L'aumento del costo delle materie prime
Da un punto di vista "macro" la premessa è che il cibo costa di più. Un dossier del FAO riportato dalla rivista Focus ha documentato come lo choc pandemico abbia portato a un forte aumento il costo delle materie prime base che vengono vendute a un prezzo del 27% maggiore rispetto al 2020 con punte del 75% sugli oli (soprattutto colza, soia e palma) e del 33% sui cereali. Fare la spesa, quindi, costa di più. Per tutti.
A questo, però, si aggiunge il ritocchino dei singoli esercenti che in maniera più o meno spudorata o elegante hanno rivisto il menù aumentando i prezzi.
I ritocchini dei prezzi
Un recente studio condotto nelle più note città di villeggiatura da parte di Consumerismo no profit ha documentato come da maggio a oggi, in concomitanza con l'allentamento delle misure di contenimento del virus, in tutta Italia i prezzi di bar e ristoranti siano lievitati. Addirittura subito dopo la fine dello stato di allerta molti listini prezzi venivano ritoccati a penna di percentuali che oscillano dall'1,5 all'1,7% dagli esercenti ansiosi di recuperare parte del mancato incasso figlio della pandemia.

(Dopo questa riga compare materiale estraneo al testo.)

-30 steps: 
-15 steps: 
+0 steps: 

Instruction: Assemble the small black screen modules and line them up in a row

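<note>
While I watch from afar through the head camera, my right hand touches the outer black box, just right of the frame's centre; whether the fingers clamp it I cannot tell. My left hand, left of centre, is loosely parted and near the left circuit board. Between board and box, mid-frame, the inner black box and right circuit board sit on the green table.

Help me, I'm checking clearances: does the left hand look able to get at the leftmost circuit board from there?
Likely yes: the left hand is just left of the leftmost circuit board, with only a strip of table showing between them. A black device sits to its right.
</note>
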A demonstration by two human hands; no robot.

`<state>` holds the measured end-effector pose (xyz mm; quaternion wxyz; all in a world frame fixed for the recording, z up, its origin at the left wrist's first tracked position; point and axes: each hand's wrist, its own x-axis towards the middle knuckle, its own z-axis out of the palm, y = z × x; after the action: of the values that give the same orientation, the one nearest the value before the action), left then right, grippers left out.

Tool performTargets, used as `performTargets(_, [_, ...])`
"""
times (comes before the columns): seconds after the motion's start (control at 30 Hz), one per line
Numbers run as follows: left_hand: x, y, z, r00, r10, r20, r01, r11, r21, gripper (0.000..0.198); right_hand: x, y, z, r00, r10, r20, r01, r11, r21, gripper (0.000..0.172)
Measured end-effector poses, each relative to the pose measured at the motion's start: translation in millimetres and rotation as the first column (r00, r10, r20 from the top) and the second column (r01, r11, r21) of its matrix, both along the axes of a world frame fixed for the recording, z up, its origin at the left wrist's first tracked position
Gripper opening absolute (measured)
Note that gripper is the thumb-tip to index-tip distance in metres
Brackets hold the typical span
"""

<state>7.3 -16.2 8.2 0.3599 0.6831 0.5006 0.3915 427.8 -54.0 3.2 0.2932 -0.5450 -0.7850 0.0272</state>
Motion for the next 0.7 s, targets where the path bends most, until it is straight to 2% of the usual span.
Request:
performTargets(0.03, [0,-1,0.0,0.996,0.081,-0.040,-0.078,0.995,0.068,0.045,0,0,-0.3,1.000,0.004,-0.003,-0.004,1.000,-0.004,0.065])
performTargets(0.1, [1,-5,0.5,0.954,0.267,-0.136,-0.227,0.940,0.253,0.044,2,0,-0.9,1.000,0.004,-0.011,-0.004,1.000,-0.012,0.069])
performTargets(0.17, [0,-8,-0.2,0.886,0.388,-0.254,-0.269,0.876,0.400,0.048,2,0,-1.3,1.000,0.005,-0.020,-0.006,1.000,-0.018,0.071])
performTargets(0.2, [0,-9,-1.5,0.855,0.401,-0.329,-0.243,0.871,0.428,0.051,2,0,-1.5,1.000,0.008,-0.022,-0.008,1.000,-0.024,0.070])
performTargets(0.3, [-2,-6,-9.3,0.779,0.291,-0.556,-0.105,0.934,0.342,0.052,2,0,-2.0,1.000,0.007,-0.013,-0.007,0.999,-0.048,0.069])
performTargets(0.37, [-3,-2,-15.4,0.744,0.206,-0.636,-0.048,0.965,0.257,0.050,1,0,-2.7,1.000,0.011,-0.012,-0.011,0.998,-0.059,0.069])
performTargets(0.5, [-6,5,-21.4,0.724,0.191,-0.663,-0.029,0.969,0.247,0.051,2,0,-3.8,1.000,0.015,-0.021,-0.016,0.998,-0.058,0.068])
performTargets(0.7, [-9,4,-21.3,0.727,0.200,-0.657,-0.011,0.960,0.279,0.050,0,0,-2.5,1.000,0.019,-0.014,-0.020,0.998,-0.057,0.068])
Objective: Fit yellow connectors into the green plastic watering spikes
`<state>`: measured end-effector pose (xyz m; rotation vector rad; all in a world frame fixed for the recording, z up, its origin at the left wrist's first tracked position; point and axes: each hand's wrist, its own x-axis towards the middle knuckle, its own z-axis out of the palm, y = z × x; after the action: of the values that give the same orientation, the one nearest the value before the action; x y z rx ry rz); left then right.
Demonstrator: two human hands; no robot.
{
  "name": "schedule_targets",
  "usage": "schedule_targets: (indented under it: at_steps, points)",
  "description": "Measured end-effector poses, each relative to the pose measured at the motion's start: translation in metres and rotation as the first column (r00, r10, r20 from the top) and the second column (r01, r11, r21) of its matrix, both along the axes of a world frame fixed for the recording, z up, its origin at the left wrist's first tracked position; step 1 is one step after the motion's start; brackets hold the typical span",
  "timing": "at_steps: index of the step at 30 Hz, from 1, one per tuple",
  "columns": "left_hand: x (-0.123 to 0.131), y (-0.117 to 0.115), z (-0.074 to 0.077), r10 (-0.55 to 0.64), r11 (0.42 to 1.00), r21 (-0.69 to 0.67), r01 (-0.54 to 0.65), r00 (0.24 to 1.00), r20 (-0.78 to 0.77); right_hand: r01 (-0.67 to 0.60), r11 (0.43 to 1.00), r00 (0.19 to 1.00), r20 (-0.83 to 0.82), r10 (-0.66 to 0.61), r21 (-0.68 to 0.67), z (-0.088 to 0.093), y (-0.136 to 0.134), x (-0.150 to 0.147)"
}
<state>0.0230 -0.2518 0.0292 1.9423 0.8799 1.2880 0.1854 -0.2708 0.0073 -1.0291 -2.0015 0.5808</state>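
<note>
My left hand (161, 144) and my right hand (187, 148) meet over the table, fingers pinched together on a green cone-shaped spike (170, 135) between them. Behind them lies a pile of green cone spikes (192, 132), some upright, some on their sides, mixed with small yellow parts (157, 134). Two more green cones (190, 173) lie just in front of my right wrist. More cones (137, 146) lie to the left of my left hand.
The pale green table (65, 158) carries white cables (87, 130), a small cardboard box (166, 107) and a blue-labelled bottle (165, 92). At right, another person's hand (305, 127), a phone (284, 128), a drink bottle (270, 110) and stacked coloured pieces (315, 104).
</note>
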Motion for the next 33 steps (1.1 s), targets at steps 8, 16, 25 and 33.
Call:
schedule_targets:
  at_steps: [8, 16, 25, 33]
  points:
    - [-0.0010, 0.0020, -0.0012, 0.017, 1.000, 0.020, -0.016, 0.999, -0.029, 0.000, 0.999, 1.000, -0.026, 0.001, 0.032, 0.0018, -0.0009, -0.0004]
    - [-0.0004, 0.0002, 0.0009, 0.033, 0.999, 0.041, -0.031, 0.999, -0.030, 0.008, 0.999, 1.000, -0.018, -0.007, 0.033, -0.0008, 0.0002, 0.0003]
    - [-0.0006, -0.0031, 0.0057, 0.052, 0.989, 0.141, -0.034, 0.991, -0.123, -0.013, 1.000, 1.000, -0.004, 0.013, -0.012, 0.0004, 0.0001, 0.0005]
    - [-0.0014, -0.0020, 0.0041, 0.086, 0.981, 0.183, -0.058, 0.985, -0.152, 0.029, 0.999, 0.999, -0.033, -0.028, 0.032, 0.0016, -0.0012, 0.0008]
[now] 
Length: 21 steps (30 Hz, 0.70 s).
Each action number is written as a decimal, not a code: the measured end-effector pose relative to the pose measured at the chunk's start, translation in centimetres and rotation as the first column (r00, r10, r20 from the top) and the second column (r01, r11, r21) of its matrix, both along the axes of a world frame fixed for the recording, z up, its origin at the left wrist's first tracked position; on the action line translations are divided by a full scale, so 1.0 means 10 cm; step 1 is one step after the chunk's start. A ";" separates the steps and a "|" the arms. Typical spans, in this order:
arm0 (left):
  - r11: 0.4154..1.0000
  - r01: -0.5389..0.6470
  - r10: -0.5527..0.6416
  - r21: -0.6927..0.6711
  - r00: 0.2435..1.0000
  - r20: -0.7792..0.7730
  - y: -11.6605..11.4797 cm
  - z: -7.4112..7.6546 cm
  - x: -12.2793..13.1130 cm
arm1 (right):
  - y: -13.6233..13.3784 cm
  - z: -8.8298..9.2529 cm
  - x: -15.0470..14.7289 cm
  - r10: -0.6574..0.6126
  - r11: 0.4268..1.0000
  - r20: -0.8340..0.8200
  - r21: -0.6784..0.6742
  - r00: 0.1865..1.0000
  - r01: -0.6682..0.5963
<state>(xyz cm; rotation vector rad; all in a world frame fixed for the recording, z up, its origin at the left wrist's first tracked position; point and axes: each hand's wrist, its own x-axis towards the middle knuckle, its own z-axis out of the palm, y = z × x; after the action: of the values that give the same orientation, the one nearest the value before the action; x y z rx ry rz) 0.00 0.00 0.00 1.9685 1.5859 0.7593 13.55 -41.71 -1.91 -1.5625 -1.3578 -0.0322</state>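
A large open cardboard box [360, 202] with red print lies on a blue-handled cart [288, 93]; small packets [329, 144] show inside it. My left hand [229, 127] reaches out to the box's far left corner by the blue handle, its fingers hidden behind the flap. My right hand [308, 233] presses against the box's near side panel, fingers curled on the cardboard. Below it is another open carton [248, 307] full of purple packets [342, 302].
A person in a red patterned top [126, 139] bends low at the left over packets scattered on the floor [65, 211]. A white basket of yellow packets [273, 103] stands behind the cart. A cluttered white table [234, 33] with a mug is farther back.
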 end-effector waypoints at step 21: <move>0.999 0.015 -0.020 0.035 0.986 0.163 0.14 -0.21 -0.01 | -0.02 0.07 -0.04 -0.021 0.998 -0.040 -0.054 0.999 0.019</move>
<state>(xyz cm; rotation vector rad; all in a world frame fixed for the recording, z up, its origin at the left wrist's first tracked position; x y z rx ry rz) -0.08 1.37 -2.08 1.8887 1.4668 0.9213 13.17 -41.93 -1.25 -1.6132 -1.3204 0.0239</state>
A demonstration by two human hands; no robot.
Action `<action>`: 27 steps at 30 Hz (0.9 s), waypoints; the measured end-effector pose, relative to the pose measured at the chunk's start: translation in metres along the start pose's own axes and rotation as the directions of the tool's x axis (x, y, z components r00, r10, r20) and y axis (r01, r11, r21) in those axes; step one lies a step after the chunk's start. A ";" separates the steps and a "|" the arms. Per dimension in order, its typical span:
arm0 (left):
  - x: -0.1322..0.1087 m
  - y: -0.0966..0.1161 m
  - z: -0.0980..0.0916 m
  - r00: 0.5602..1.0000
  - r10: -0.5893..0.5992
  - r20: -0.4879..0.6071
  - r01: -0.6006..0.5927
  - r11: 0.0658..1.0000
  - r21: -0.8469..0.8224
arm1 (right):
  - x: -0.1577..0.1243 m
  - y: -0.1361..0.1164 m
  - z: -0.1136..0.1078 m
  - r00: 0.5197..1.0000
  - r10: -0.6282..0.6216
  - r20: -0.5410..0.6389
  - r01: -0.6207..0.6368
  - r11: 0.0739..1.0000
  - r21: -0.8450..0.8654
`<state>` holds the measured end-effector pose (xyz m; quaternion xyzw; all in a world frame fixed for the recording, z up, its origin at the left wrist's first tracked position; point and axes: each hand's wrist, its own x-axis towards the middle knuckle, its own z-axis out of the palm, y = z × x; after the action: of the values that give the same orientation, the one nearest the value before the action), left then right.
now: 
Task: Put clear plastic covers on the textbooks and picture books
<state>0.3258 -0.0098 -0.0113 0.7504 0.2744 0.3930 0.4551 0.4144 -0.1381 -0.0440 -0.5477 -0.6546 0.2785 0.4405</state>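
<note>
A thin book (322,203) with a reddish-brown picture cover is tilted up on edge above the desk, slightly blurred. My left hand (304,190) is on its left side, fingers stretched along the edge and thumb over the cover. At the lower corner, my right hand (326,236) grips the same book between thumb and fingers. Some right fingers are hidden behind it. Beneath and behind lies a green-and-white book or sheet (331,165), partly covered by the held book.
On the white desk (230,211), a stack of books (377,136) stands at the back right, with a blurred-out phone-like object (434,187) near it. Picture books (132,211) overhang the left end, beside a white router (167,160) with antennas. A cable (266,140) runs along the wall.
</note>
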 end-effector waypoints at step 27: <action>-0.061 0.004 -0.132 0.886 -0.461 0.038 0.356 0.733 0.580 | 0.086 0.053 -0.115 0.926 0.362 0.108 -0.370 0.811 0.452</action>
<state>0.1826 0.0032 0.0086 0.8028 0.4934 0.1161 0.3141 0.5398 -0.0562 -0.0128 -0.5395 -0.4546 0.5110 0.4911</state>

Il dossier riporta dati e cifre di un aumento generalizzato del settore ristorazione che si attesta dal 5 al 10% con punte e picchi locali. Un anno fa, ad esempio, prendere un aperitivo al bar costava circa 10 euro, oggi con meno di 12 non si serve neppure un bicchiere di bianco caldo. Un espresso a meno di 1,20 al bancone è introvabile.
La mappa
Puglia e Campania, da quanto risulta dallo studio, sono le regioni dove i rincari si fanno sentire di più.
Un primo piatto servito a Lecce, Otranto o Ostuni può arrivare a costare anche 3 o 4 euro in più rispetto al 2020; a Gallipoli per un cocktail in spiaggia con bicchiere di plastica si spendono anche 12 o 15 euro. Un piatto di pasta a Cagliari costa 5 euro in più del 2020.
A Napoli con un caffè al tavolo arriva anche uno scontrino da 3,50 euro, mentre un semplice spritz con qualche stuzzichino costa 9 euro con un rincaro secco del 15%b rispetto al 2020.
Pizzerie e friggitorie hanno fatto lievitare i conti del 20% e i ristoranti del 15%.
Il caro prezzi non risparmia neppure i divertimenti extra. Se per concerti e discoteche bisogna ancora avere un po' di pazienza una giornata all'acqua park può costare davvero cara.
Servizi extra
Federconsumatori ha calcolato che una famiglia di 4 persone spende circa 200 euro per scivoli e gonfiabili in piscina con prezzi in salita dell'1,6% rispetto al 2019.
In questo caso i rincari sono "mascherati" dato che i biglietti in media costano circa il 7% in meno rispetto allo scorso anno. Ad aumentare sono stati gli "extra" dal noleggio dei gonfiabili, al caffè o panino a bordo piscina.
In molti casi, infatti, il divieto di introdurre cibo o vivande nel parco implica l'obbligo celato di sostenere spese in più che pesano sul bilancio finale di una giornata al parco.